To deliver large pipelines across the east coast of Australia including the 2032 Brisbane Olympics “we need development skills, we need construction skills and we need to increase that skilled migration”, he said in an interview with Bloomberg Television at the Macquarie Australia Conference.

His comments were echoed soon after by Susan Lloyd-Hurwitz, CEO of Mirvac, the country’s largest diversified property group.

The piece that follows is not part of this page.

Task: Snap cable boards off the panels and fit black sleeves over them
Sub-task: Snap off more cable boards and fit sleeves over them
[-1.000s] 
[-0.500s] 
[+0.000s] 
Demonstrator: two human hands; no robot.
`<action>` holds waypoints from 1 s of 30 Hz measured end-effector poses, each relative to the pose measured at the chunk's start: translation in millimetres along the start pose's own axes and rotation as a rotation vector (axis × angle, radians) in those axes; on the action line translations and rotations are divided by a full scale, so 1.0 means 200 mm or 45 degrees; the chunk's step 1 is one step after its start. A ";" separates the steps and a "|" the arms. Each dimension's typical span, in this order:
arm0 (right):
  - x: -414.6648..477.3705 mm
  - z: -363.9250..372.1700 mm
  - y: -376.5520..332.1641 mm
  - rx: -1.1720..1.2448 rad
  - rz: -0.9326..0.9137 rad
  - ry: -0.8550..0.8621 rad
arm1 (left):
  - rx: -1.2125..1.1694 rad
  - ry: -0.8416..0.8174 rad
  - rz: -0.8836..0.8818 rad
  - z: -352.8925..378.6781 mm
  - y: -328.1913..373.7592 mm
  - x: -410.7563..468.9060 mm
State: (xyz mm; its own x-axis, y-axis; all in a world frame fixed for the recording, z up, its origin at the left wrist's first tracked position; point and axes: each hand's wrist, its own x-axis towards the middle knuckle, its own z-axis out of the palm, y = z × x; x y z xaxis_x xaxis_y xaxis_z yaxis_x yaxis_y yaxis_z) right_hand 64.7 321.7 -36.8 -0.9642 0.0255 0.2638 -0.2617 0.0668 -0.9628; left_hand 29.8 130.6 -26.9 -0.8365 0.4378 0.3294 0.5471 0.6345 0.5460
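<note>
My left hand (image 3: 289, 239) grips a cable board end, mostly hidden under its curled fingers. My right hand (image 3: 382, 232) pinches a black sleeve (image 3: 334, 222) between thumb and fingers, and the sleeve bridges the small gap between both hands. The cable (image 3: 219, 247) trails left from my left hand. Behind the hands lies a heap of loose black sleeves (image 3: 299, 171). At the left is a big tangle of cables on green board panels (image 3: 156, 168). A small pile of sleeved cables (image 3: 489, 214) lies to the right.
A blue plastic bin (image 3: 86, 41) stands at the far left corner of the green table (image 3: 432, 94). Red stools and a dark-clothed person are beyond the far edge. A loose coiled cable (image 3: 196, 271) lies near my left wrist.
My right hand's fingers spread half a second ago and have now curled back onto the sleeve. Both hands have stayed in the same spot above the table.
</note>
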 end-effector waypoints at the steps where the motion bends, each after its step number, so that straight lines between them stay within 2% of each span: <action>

When asked what keeps her awake at night, she was quick to respond:

“The thing that I worry about most all the time is people,” she said in a separate interview. “With skilled migration at the very low levels it has been for the last couple of years, we have a shortage of labor in Australia and so it’s a very hot labour market.”

Australian businesses are facing an acute labor crunch in a red-hot economy where the jobs market is the tightest it has been since 2008. The jobless rate is this month expected to fall below 4% for the first time since the early 1970s.

The country shut its international borders in March 2020 and saw its first drop in population since 1946, from an annual growth rate of around 1.5% before the pandemic. Australia then recorded negative net migration in each quarter from June 2020 through to mid-2021, during which time 97,000 people permanently left the country, according to official government figures.

The largest driver of negative net overseas migration was a fall in temporary visa holders which includes students and skilled workers.